# What to work on
Please tally the lines in the records that include the word "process" and answer with the bare number.

# Provided records

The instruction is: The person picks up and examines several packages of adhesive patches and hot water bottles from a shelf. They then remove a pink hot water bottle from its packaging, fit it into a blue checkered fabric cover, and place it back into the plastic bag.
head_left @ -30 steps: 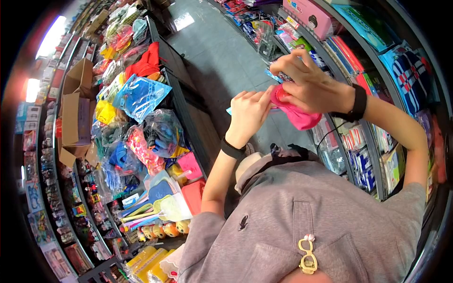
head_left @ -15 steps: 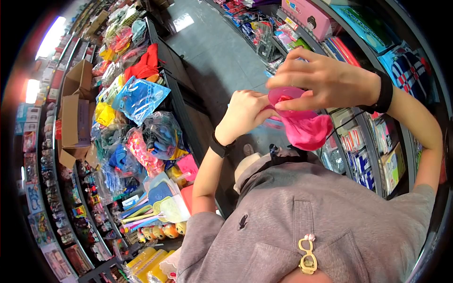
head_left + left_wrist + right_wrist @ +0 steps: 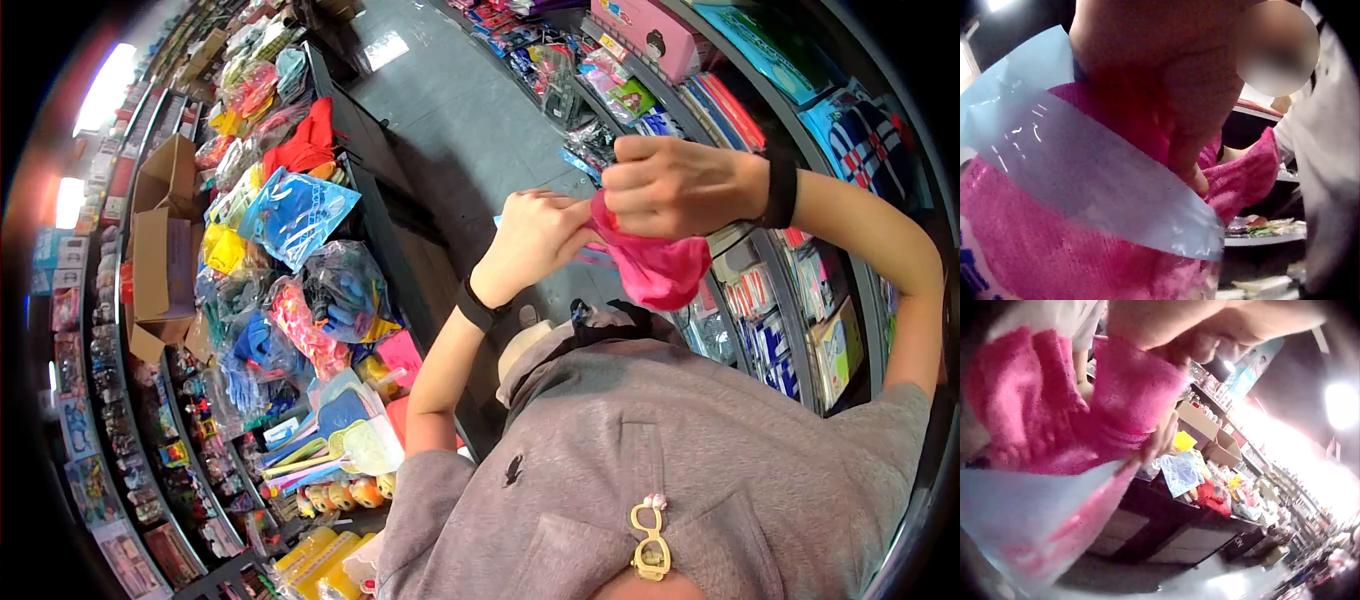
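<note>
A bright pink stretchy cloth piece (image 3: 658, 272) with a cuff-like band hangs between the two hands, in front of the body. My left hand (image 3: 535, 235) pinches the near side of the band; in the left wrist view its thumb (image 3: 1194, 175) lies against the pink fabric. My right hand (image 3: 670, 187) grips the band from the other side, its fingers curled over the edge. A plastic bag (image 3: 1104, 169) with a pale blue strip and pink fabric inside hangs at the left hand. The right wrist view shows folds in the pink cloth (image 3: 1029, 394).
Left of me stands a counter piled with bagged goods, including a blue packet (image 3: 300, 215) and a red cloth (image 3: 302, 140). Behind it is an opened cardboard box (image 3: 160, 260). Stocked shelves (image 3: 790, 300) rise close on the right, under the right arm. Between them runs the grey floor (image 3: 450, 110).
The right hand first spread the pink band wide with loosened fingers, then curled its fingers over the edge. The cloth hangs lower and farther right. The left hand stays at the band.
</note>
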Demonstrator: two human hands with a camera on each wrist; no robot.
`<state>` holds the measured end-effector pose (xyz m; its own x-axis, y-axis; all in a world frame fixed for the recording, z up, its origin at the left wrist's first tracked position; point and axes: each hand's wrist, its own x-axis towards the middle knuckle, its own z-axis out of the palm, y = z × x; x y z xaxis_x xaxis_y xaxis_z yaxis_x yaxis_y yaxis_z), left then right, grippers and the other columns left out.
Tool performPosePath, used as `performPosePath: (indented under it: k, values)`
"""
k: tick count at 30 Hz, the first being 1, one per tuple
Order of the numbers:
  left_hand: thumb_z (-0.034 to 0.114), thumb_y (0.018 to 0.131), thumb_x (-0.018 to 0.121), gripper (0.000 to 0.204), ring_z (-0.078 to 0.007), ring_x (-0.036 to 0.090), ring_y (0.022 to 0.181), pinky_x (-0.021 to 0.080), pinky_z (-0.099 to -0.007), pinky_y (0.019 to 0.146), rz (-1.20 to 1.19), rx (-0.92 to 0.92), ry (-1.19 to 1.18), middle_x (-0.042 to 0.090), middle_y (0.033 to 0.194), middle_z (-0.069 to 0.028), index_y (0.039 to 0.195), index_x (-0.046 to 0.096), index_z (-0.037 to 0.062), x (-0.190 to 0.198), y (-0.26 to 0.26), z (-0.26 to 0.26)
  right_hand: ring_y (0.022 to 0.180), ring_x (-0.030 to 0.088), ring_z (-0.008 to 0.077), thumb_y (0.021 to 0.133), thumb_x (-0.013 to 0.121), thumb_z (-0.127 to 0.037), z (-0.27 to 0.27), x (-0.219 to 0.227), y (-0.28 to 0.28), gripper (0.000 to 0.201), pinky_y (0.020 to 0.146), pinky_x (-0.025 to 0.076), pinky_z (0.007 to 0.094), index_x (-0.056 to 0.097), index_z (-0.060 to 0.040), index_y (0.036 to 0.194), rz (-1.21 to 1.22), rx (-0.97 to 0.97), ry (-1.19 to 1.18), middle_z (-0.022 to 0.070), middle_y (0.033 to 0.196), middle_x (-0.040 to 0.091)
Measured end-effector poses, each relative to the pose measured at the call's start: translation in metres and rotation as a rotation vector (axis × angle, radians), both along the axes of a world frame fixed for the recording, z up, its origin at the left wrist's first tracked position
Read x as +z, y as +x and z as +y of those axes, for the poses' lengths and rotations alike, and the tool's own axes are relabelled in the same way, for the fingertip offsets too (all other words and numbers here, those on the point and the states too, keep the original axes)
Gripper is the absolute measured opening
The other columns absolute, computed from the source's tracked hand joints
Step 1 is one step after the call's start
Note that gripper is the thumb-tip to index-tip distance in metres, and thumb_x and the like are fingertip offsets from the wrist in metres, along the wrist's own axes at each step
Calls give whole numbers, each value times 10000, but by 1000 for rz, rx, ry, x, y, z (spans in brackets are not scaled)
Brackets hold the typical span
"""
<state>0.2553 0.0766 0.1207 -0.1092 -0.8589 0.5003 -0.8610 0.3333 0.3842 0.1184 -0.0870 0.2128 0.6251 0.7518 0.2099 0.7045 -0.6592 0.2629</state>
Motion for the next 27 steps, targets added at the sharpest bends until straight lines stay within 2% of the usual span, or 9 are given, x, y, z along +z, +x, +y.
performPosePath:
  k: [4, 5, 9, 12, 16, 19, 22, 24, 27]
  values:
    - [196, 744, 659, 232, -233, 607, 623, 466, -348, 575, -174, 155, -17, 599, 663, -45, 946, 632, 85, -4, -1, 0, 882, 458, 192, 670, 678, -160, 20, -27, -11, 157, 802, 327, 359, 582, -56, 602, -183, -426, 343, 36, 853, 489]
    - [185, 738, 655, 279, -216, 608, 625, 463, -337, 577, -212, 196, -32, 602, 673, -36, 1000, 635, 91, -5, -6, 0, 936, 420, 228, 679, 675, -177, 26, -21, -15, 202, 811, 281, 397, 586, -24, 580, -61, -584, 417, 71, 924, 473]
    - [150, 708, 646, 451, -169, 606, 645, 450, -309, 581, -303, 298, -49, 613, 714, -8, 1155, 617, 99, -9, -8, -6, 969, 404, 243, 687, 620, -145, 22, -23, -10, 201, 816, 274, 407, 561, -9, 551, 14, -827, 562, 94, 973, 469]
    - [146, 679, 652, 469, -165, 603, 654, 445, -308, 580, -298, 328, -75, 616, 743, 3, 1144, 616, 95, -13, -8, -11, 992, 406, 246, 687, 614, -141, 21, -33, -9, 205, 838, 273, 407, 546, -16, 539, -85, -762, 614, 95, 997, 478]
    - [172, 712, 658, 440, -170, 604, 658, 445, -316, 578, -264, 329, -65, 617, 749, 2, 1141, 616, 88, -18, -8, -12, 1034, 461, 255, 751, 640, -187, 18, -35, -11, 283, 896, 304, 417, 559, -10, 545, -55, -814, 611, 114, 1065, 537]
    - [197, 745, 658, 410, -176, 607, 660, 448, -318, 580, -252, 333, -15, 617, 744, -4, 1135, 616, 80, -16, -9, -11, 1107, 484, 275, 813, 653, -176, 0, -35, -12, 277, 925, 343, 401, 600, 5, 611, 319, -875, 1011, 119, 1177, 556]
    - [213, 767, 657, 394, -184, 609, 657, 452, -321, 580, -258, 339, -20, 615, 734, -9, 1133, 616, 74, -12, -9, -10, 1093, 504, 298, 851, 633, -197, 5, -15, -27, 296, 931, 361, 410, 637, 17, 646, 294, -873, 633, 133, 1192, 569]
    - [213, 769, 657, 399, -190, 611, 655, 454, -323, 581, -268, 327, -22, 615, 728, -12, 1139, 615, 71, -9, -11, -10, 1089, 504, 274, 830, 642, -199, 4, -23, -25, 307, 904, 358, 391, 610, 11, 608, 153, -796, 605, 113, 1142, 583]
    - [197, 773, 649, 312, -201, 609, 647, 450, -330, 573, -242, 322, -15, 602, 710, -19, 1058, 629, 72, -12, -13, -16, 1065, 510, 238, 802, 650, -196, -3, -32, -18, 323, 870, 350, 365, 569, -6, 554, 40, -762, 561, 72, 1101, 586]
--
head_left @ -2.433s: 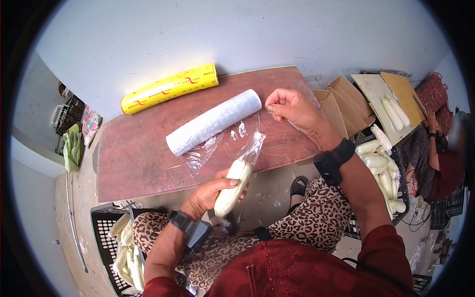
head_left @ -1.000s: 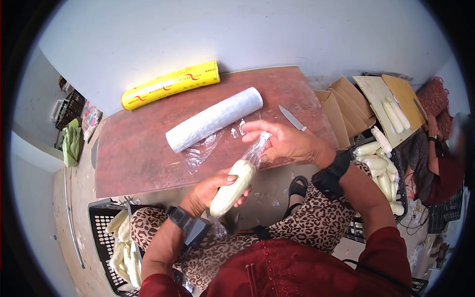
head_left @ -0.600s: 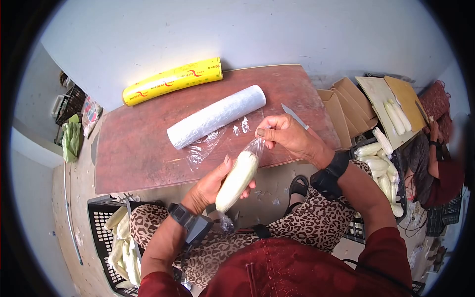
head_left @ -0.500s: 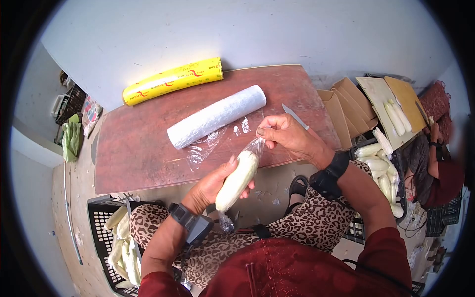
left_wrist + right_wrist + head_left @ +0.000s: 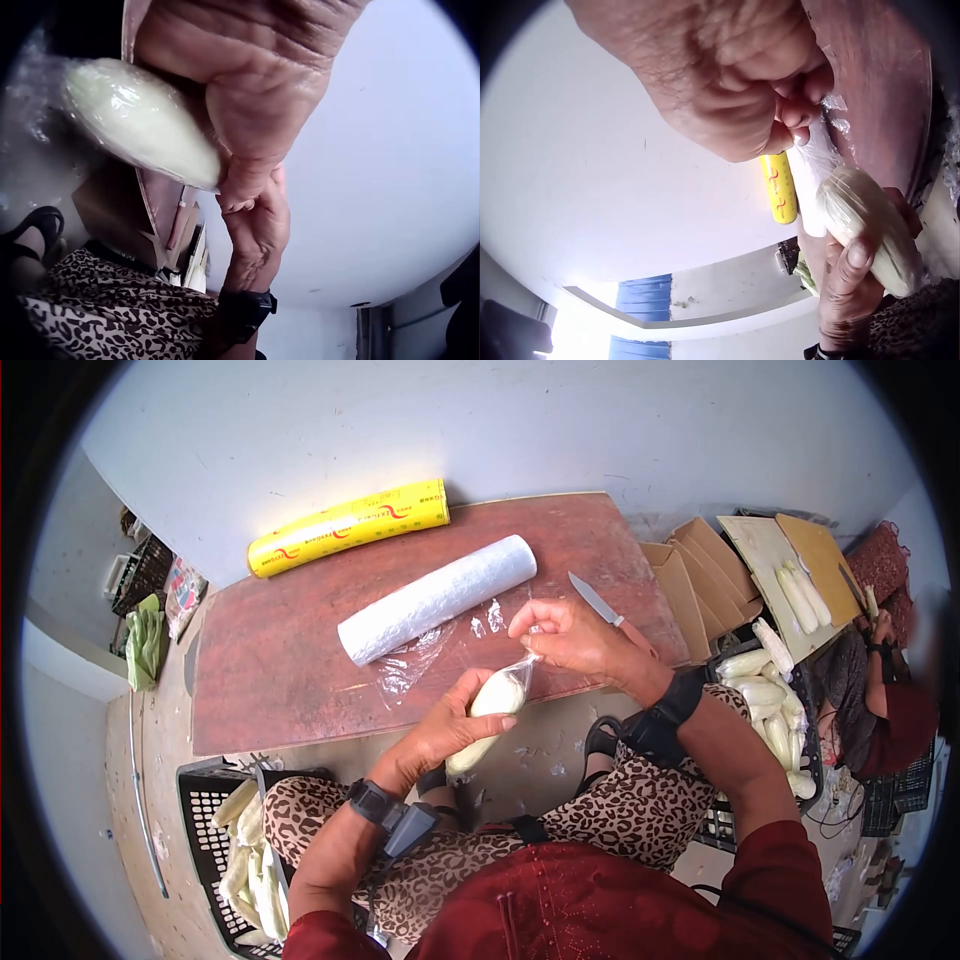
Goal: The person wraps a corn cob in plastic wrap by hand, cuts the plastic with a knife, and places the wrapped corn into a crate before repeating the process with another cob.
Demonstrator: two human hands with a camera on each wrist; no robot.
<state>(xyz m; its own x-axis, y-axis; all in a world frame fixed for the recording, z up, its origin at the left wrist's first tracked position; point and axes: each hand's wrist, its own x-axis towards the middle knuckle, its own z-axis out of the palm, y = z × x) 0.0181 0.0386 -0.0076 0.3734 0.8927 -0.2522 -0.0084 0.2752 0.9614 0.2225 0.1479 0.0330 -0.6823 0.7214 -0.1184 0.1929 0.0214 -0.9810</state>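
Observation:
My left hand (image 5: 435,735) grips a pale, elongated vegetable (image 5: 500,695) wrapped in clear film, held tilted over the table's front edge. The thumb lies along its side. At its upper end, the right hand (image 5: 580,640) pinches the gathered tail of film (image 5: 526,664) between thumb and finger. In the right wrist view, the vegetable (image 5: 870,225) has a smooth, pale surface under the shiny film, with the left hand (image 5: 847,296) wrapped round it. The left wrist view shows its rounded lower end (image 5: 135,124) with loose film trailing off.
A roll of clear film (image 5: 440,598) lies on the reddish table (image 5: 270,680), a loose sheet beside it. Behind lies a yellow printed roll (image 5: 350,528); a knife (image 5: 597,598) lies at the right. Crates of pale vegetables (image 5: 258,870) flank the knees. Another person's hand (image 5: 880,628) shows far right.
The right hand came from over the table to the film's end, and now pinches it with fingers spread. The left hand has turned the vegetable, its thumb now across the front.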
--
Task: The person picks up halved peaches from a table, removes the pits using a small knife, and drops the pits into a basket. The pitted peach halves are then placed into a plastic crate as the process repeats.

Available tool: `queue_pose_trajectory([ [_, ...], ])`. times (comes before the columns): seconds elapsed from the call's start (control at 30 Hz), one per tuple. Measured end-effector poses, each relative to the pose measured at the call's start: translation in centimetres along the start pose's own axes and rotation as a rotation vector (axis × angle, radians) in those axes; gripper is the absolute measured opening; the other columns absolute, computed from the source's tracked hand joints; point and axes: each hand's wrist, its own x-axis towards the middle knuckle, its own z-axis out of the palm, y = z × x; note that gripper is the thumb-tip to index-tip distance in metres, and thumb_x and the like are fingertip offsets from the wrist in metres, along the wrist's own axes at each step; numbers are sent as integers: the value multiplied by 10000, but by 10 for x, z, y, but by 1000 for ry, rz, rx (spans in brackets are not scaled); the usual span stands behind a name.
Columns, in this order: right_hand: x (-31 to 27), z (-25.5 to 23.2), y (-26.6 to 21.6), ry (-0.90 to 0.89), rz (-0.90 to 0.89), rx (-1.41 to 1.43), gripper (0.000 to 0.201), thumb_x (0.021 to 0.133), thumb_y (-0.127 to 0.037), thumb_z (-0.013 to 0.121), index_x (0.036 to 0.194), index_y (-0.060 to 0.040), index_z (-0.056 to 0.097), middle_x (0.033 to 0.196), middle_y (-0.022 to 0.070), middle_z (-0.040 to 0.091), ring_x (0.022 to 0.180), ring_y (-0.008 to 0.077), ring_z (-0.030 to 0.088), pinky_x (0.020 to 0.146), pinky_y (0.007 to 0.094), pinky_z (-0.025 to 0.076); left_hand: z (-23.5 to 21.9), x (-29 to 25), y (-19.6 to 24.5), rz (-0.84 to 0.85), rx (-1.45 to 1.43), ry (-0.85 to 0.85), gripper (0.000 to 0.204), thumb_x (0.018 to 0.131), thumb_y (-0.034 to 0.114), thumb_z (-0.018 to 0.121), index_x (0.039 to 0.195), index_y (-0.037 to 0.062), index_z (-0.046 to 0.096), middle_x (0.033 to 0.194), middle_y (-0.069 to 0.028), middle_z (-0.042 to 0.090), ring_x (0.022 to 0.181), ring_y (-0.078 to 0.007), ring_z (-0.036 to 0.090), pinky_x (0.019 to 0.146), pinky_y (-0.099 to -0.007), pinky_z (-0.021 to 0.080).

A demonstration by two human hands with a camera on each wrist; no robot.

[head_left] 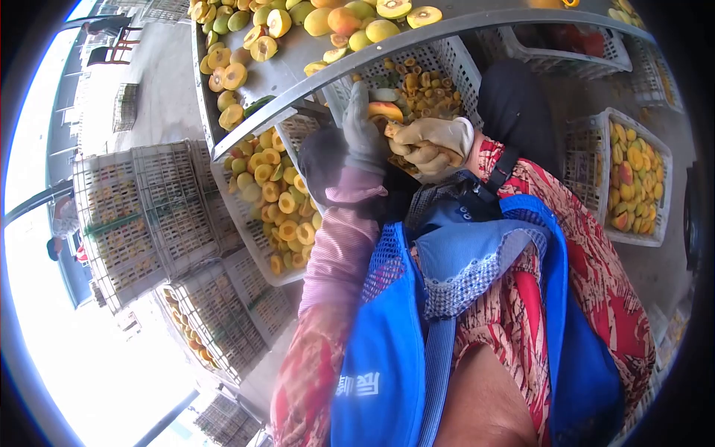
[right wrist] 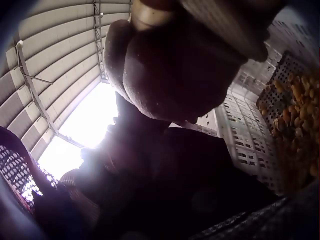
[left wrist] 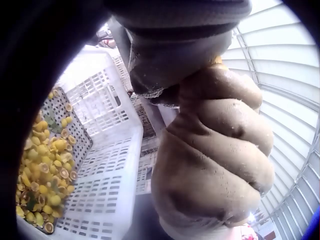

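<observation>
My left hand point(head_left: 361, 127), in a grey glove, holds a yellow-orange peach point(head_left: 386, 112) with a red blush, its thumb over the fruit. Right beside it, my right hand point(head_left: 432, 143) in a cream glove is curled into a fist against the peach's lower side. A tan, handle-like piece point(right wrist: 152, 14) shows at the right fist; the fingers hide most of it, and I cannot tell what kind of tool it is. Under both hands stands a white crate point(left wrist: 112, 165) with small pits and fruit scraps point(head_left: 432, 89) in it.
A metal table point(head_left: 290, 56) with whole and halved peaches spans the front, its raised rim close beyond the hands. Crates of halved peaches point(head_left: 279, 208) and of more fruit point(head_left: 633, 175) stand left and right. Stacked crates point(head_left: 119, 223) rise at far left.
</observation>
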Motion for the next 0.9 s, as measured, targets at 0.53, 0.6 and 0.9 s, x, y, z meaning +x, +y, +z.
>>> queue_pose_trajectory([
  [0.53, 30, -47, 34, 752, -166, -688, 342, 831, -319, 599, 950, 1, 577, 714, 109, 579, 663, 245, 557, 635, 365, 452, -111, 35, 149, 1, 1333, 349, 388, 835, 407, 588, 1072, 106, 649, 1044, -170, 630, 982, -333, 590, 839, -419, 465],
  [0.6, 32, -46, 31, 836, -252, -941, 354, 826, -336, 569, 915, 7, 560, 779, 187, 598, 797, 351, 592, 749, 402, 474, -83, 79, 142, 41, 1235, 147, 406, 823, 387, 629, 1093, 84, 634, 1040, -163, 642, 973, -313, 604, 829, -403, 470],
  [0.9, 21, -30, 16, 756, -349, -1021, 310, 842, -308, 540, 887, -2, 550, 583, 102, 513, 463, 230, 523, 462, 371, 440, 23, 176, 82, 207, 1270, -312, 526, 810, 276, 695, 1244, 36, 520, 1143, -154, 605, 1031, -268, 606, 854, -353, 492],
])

# Solution for this task
2